İstanpol'un "Türkiye'de Vergilerin Gelir Dağılımı Üzerine Etkileri" araştırma raporu kapağı
Türkiye’nin vergi sistemine ve vergilendirmenin gelir dağılımına etkisi üzerine kapsamlı bir inceleme yapan Doç. Dr. Ayşe Aylin Bayar, Prof. Dr. Haluk Levent ve Prof. Dr. Öner Günçavdı, IstanPol tarafından yayımlanan raporlarında asgari ücretten vergi alınmamasının mevcut gelir dağılımına olumlu etki edeceğini ve gelir dağılımını iyileştirebileceğini ortaya koydu.
IstanPol, “Türkiye’de Vergilerin Gelir Dağılımı Üzerine Etkileri” başlıklı araştırma raporunu yayımladı.
"DÜŞÜK GELİRLİLER ÜZERİNDE YÜK OLUŞTURUYOR"
Rapora göre Türkiye, uluslararası standartlara göre Türkiye çok fazla vergi geliri toplayamayan ülkeler arasında. OECD verilerine göre 2018 yılında toplam vergi gelirlerinin GSYİH’ye oranı Türkiye’de sadece yüzde 24 civarında. Rapora göre, vergi gelirlerinin düşüklüğünün yanı sıra nasıl toplandığının da önemi büyük. “Zira ağırlıklı olarak gelir ve servet üzerinden ve göreli olarak daha zenginden daha fazla oranda alınacak vergiler ekonomide daha adil bir gelir dağılımının ön koşuludur” denilen raporda şu ifadeler yer aldı:
“Türkiye’de olduğu gibi gelir ve servet üzerinden vergi toplamakta zorlanan hükümetlerin başvuracakları gelir toplama şekli, çoğunlukla dolaylı yoldan, tüketim üzerinden alınan vergilerdir. Bireylerin gelir düzeylerini dikkate almayan bu tarz vergiler, göreli olarak düşük gelirli hanehalklarının üzerinde çok daha fazla yük oluşturmakta ve ekonomideki gelir eşitsizliklerini desteklemektedir.

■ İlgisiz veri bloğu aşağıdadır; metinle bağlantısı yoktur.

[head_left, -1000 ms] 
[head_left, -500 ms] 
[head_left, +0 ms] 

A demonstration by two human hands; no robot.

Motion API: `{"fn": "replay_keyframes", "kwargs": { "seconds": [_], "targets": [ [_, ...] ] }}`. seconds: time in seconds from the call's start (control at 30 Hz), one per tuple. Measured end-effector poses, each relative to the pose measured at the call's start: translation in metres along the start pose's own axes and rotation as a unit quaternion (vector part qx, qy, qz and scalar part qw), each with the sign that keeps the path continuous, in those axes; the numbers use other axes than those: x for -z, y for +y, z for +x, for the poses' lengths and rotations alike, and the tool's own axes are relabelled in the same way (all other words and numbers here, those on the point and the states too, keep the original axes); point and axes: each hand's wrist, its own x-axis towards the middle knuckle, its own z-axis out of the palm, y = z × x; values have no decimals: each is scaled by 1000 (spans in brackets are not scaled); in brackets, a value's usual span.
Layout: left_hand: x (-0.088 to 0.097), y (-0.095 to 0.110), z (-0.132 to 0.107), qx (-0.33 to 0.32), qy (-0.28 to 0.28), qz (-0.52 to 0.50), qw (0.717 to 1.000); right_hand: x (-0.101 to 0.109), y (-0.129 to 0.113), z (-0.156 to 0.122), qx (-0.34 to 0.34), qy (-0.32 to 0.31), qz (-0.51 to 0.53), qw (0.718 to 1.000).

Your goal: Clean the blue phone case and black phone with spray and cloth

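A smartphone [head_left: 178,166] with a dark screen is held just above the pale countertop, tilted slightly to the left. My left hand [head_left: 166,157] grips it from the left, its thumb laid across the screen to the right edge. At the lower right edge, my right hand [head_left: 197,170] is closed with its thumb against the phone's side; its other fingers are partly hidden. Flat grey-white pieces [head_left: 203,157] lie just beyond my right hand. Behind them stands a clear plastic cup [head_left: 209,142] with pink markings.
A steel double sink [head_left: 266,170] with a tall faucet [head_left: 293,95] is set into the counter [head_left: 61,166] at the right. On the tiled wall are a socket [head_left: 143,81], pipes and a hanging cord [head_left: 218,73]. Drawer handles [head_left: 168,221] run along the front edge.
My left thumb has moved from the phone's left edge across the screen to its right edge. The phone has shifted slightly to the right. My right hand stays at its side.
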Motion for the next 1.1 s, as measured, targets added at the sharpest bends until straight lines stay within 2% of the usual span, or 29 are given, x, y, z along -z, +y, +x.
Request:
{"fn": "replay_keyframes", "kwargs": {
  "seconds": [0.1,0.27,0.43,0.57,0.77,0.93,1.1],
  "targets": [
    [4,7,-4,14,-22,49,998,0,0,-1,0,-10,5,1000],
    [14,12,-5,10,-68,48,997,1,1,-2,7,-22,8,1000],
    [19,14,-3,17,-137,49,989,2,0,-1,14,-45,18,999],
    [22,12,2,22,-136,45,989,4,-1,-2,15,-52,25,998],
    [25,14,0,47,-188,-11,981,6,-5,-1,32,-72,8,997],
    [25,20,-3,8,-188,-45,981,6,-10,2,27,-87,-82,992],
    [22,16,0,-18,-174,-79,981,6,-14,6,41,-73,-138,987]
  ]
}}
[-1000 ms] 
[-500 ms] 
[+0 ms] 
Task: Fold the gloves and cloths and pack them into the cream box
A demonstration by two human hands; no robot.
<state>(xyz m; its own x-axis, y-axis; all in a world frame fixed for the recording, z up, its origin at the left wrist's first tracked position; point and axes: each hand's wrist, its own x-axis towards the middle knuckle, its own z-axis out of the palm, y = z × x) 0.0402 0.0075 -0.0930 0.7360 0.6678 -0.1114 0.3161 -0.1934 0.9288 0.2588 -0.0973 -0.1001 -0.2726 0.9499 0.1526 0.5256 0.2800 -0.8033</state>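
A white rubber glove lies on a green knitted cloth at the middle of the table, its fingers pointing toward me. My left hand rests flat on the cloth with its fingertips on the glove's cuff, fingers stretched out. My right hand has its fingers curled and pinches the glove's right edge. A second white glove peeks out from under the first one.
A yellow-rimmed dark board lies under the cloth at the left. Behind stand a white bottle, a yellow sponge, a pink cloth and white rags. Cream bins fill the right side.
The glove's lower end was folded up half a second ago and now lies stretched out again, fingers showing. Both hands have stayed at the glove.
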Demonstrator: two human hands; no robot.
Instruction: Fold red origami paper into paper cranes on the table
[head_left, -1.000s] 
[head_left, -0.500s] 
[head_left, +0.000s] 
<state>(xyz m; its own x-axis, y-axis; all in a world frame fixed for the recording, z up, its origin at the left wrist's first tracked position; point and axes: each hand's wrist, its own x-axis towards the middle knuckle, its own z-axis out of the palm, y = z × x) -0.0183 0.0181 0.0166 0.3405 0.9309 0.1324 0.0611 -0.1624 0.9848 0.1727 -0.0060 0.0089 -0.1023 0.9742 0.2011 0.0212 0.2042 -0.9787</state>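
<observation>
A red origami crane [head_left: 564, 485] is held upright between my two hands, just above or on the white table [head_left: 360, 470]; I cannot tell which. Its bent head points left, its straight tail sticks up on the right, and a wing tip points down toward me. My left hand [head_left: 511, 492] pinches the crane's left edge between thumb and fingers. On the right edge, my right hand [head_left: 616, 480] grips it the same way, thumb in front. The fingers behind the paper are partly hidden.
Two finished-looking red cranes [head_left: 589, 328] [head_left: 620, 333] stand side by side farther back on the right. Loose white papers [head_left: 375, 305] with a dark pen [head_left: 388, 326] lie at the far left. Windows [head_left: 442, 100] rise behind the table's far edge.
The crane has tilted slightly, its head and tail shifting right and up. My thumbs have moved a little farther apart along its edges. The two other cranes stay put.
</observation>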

Bu çalışmadaki incelemelerimizde de görüldüğü gibi, ülkemizdeki vergi gelirleri ağırlıklı olarak tüketim üzerinden alınan vergilere dayanmaktadır. OECD verilerine göre 2018 yılında tüketim üzerinden alınan vergilerin GSYİH’ya oranı yüzde 9,9 iken, gelir vergilerinin oranı yüzde 5,9’dur. Ücret gelirleri hanehalklarının en önemli gelir kaynaklarından biridir ve 2018 yılı itibariyle net eşdeğer ücret gelirleri toplam gelirler içinde yüzde 40’ı aşan bir paya sahiptir. Bu gelirlerden elde edilen gelir vergileri kaynağında kesintiye uğraması nedeniyle ülkemizdeki en önemli ve istikrarlı vergi gelir kaynaklarından biridir. Ancak bu durum farklı gelir grupları üzerinde farklı derecelerde yük yaratmakta ve gelir dağılımını olumsuz yönde etkilemektedir. Toplam gelir vergisinin toplam brüt gelir içindeki payına bakarak en fazla gelir vergi yüküne maruz kalan gelir gruplarının iki uçta yer alan, en zengin ve en fakir gelir grupları olduğu anlaşılmaktadır. Dahası brüt ücret gelirinden göreli olarak en fazla gelir vergisine maruz kalan gelir grubunun da en fakir yüzde 20’lik gelir diliminde yer alan haneler olduğu görülmüştür. Bu bulgular ülkemizdeki vergi sisteminin gelirin yeniden dağıtımı yoluyla gelir dağılımı üzerinde etkili olduğuna işaret etmektedir.”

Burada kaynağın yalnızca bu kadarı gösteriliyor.